Encode (lower is better)

Workload JSON.stringify codec.encode (pooled) Speedup vs JSON
Ticker 598.4 ns 52.2 ns 11.5×
Order 1,170 ns 123.4 ns 9.5×
Book (1000 levels) 437 µs 10.2 µs 42.9×

Decode (lower is better)

Workload JSON.parse codec.decode Speedup vs JSON
Ticker 696.3 ns 311.0 ns 2.2×
Order 1,440 ns 360.6 ns 4.0×
Book (1000 levels) 497 µs 2428 µs (high GC variance) 1720×

Roundtrip

ns/iter Note
JSON.parse(JSON.stringify(...)) 1,400 ns baseline
Pooled codec encode + Reader decode 418 ns 3.35× faster
Un-pooled serialize + deserialize (framed) 2,180 ns 1.55× slower

The un-pooled serialize() allocates a fresh Writer + DataView + Uint8Array on every call. Hot paths must pool a Writer.

What changed vs v1 baseline

The v1 codec used method-call style for every operation: every w.f64(v) was a method dispatch with internal property reads on this.buf, this.view, this.pos. The optimized codec restructures the generated functions around four V8-friendly patterns:

# Optimization Effect
1 Lift pos, buf, view to function-local let/const at start; sync w.pos = pos at end Replaces N×3 property loads with N register reads
2 Inline all bounded-size ops (u8f64, bool, varints, enum, bitset) using the lifted locals Eliminates the method-call cost per primitive
3 Pre-ensure for the bounded prefix of each schema in a single bounds check One growth check per ~10 fields instead of one per field
4 Inline nested objects/arrays/unions/tuples — no per-element function dispatch Tight inner loops for array
5 Closure-captured frozen map for enum with ≥4 values; ternary chain for 23 Avoids string-switch overhead
6 For array elements that are themselves bounded, pre-ensure(L * elementMax) once outside the loop, then run a loop with no per-iteration ensure Order-book encode goes from method-per-level to inline-per-level

Unbounded leaves (str, bytes, typedArray, ref, codec) still go through the Writer/Reader methods, with a small sync/refetch dance around the call.

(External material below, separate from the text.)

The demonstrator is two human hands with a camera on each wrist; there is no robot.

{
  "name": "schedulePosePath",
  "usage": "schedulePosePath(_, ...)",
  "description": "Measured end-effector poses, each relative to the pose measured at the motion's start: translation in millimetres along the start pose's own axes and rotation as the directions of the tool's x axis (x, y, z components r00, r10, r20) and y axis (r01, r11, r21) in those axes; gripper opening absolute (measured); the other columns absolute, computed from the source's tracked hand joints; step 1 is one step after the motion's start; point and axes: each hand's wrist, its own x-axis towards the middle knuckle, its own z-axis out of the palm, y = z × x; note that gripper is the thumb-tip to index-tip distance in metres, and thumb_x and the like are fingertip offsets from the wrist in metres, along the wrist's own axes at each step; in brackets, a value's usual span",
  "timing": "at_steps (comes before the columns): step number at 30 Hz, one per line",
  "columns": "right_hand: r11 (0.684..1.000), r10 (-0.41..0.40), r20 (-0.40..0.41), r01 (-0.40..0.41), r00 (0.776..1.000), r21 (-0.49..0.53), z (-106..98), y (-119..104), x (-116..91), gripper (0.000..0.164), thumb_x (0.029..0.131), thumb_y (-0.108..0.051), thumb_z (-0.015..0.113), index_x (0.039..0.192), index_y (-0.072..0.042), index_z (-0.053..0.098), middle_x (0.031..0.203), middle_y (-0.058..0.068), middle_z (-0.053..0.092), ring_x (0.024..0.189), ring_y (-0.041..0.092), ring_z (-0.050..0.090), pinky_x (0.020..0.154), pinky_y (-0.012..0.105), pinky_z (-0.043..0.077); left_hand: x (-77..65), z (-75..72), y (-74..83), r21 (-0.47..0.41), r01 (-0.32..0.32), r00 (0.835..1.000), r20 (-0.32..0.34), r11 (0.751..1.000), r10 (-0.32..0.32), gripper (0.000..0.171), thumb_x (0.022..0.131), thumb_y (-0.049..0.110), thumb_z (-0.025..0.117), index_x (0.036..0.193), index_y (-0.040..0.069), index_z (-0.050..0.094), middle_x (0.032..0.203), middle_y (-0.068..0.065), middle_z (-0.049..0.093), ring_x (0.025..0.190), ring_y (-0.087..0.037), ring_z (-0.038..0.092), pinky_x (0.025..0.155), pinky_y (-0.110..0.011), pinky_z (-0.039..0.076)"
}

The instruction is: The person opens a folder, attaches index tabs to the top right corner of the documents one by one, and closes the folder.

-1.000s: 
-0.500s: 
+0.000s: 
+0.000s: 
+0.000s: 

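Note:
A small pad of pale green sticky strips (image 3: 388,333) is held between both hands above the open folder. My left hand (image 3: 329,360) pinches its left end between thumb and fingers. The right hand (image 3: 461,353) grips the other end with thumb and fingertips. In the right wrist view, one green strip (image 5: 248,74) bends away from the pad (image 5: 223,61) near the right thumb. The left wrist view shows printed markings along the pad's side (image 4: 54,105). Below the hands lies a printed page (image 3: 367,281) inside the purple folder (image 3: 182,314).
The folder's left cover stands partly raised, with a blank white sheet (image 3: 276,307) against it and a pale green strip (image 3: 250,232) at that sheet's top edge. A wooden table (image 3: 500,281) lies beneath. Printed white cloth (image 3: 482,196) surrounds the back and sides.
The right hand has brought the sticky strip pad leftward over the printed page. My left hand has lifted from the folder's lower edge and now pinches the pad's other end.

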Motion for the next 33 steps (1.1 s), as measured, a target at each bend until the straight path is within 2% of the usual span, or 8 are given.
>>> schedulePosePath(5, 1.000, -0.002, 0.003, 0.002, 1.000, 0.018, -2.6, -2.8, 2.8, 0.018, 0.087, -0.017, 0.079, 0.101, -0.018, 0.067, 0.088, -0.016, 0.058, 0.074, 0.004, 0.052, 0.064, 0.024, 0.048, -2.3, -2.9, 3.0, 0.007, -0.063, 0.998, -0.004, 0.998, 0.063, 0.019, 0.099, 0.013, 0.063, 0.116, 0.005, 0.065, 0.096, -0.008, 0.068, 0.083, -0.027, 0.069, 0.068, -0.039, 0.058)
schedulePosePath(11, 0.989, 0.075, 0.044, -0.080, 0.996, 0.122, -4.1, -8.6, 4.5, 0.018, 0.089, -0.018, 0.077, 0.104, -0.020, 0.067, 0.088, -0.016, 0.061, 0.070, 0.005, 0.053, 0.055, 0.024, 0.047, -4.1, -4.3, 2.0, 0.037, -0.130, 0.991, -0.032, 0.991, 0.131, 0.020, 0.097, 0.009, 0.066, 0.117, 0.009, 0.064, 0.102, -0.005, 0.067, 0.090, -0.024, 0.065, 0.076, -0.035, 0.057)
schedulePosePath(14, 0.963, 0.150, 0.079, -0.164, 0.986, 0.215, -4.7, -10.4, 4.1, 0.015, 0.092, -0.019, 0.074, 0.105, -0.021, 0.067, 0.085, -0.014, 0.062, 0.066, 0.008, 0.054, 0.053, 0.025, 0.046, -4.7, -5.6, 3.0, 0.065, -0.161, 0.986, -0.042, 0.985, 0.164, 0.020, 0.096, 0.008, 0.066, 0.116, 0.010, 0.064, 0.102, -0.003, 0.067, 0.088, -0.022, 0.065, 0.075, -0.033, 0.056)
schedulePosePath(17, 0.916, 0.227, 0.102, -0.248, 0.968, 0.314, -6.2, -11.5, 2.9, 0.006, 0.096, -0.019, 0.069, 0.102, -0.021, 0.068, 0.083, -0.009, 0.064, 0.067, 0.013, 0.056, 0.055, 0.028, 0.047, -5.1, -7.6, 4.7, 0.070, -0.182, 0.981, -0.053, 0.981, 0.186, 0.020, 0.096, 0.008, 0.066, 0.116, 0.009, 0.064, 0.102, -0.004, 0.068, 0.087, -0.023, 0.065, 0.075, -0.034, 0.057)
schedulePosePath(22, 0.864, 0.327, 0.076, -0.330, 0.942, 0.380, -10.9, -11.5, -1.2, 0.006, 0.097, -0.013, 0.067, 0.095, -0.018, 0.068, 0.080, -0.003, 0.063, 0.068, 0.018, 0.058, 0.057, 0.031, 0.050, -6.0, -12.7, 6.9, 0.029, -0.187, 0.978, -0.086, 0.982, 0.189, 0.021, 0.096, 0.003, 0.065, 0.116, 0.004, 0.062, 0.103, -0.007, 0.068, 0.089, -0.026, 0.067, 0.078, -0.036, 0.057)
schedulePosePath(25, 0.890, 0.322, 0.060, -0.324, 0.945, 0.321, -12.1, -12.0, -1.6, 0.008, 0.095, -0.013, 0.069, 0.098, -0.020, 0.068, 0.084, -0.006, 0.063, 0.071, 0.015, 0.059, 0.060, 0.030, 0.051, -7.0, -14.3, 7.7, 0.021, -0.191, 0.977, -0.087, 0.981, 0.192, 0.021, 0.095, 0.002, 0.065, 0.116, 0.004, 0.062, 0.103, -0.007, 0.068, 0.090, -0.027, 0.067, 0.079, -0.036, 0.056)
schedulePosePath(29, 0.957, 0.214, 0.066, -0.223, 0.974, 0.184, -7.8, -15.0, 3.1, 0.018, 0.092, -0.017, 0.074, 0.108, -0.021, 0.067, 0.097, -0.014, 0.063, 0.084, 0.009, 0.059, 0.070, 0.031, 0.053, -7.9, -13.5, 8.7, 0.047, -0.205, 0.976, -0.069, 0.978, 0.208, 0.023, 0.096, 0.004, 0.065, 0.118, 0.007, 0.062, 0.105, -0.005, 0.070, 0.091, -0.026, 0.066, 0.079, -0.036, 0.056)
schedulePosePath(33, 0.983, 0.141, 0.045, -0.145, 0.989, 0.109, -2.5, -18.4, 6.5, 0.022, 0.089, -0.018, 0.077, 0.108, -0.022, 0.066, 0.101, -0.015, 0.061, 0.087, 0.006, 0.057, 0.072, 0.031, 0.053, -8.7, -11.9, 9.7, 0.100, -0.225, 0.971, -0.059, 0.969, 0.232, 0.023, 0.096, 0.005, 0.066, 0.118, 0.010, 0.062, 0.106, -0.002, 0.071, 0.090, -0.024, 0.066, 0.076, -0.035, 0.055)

Before / after (v1 baseline → v2 optimized, both avg ns)

Workload v1 baseline v2 optimized Improvement
Ticker encode 77.4 ns 52.2 ns 1.48×
Order encode 130.4 ns 123.4 ns 1.06×
Book encode 27.9 µs 10.2 µs 2.73×
Ticker decode 308.4 ns 311.0 ns ~same
Order decode 368.3 ns 360.6 ns ~same
Book decode 26.1 µs 24.4 µs (p75) 1.07×

The decode side gains less than encode because Node's JSON.parse was already not the bottleneck — most of the decode time goes to allocating the result object and the string for symbol/reason fields, which the codec also has to do.

The book encode at 2.7× faster than v1 baseline (43× faster than JSON.stringify) is the headline number: inlining the per-level encoder into the outer loop turned 1000 function calls per snapshot into 1000 inline view.setFloat64(pos, ...) pairs sharing one ensure().

What didn't pan out

We tried String.fromCharCode.apply(null, buf.subarray(start, end)) for ASCII strings in the 864 char range. On Node 24 it was consistently slower than the simple s += String.fromCharCode(buf[i]) loop for the short strings dominating exchange payloads — the variadic-args wrapper has its own overhead. Reverted.

Generated source — example

For the Ticker schema (after optimization), the encoder body produced by codegen is:

function encode_BenchTicker(w, o) {
  let pos = w.pos;
  let buf = w.buf;
  let view = w.view;

  if (pos + 33 > buf.byteLength) {
    w.pos = pos; w.grow(33); buf = w.buf; view = w.view;
  }
  // varu53 symbol-length and 4 × f64 are bounded, but the str body itself isn't:
  // (the str field flushes the bounded prefix, calls w.str, then refetches)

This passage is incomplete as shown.